А ночью того мужичка на «Скорой» привезли. С гнойным перитонитом. Паша аккурат дежурил, всю ночь над операционным столом простоял. Говорит, с того света вытащил… Потом домой пришел и все утро, пока она на работу собиралась, клеймил ее праведным гневом:
– Как? Как ты могла, Кать? Он же к тебе на прием приехал, с острой болью…
– Ага, давай, стыди меня, как же! Где ты вчера вечером был? В отделении пропадал? И не в свое дежурство? Я тебе звонила, чтоб ты Никитку забрал? Что ты мне ответил?
– У меня там послеоперационный больной в реанимации…
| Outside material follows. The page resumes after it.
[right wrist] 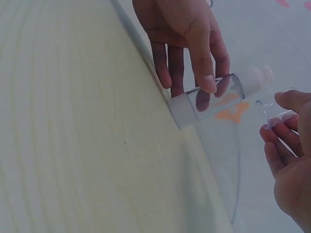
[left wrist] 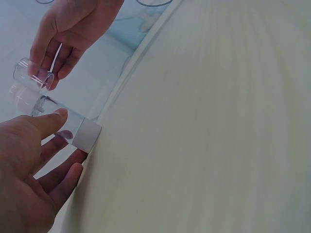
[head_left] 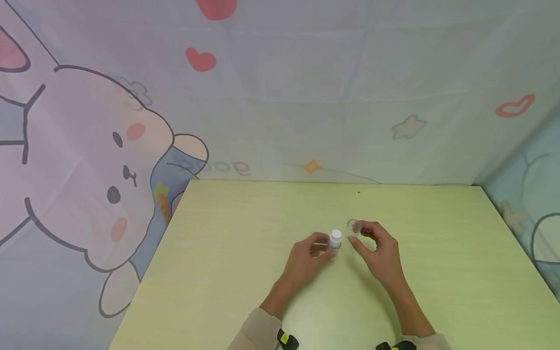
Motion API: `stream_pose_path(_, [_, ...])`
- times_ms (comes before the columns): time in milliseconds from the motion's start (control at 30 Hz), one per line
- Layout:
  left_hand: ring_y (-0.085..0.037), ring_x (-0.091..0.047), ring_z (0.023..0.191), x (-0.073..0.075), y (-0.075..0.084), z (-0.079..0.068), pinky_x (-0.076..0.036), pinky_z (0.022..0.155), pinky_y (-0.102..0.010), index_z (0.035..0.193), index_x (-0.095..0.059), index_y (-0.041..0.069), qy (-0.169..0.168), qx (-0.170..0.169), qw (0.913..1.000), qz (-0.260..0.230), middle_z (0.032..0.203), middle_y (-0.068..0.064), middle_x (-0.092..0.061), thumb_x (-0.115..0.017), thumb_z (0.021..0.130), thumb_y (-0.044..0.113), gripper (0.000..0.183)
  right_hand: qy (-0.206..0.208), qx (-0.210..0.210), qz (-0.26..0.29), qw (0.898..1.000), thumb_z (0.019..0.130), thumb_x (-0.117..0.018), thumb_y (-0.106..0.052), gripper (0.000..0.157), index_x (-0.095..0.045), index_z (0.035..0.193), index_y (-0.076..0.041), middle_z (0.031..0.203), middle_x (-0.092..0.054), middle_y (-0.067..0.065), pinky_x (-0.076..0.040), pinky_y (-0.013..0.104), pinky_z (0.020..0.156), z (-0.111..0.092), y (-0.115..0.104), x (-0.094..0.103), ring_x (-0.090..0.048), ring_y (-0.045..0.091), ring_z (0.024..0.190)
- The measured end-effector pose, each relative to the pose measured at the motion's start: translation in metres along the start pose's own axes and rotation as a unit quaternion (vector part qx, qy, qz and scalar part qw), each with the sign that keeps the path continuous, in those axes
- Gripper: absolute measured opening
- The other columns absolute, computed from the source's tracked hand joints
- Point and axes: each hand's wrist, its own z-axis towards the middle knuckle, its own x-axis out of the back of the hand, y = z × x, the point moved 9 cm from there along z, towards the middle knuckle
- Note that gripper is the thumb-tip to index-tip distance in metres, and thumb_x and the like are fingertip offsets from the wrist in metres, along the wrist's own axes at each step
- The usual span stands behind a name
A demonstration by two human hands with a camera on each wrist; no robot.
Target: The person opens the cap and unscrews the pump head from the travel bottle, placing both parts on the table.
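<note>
My left hand (head_left: pixel 302 257) holds a small clear bottle (head_left: pixel 335 241) upright, thumb on one side and fingers on the other. The bottle has a white top (right wrist: pixel 257 81) and a white base (right wrist: pixel 183 111), and that base is right at the tabletop in both wrist views. To its right, my right hand (head_left: pixel 382 253) pinches a clear, hollow cap (head_left: pixel 353 226) between thumb and fingers. In the left wrist view the cap (left wrist: pixel 22 73) is raised close beside the bottle's white top (left wrist: pixel 26 99). Through the clear wall, fingertips show behind the bottle.
Both hands are over a pale yellow-green wooden table (head_left: pixel 227 253). A tiny dark speck (head_left: pixel 359 192) lies near its back edge. Behind and beside the table hangs a printed cloth (head_left: pixel 284 97) with a cartoon animal, hearts and stars.
</note>
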Motion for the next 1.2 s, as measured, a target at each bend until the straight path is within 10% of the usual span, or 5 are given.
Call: stream_pose_path(1200, [-0.016,-0.074,0.111,0.000,0.002,0.000,-0.058,0.097,-0.032,0.128,-0.069,0.027,0.001,-0.004,1.0000,0.004,0.124,0.001,-0.076,-0.079,0.098,0.034,0.033,-0.009,-0.028,-0.038,0.999,0.090,-0.082,0.003,0.033,-0.070,0.120,0.003,0.118,-0.074,0.016,-0.052,0.019,0.099,-0.006,0.005,-0.003,-0.069,0.019,0.108])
– И что? Тебе надо было его за руку подержать и посюсюкать? Он для тебя важнее твоего сына? Все же на мне, Паша, ты же давно от семьи самоустранился! Я жена, я мать, на мне дом и ребенок! Мне в ясли надо было за Никиткой бежать! И работа еще!
– Так не работай… Зачем тогда работать? Сиди дома с ребенком.
– О, как хорошо сказал!.. Не работай. А жить на что?
– Нам не на что жить? Мы голодаем? Чего нам не хватает, Кать?
– Нет, я не понимаю тебя, Паш… Иногда совсем не понимаю. Ты и впрямь какой-то блаженный. Люди, вон, к хорошей жизни как-то стремятся, машины покупают, в дом чего-то… А ты чего в дом принес? Как ты постарался семью обеспечить? Ведь у тебя семья, Паш! Жена, ребенок!
– Я всю зарплату тебе отдаю, ты же знаешь. А мзды я не беру. Это ты тоже знаешь.
– Ой, а чего не берешь-то? Все берут, а ты не берешь! За державу обидно, да?
– Ну, если хочешь, да, обидно.
– Да на кой ты сдался державе, хирург из тьмутаракани Павел Романов? Где держава, и где ты? А семья вот она, рядом…
– Значит, ты даже вины своей не чувствуешь, Кать?
– Почему же, чувствую. Но, надеюсь, рапорт о моей преступной халатности Маркелову не настрочишь? По блату? Я ж твоя жена все-таки… Кстати, не забудь за картошкой в магазин сходить. Прямо сейчас, а то потом точно забудешь. Иди, иди…
Паша ушел, хлопнув дверью. Она перевела дух, стоя перед зеркалом. И впрямь, ужасно получилось с этим мужичком. Хоть и бравировала сейчас напропалую, но вину свою вполне себе осознавала. Хотя кто его знает, чего в этом осознании больше присутствовало, вины или сермяжного страха. А если бы Паша этого мужичка с того света не вытащил?
И вздрогнула от стука в дверь. О, господи, Надя… Напугала.
– Доброе утро, Катюш… А я слышу, вы опять с Пашей с утра на повышенных тонах разговариваете. Чего вас мир не берет? Или случилось что?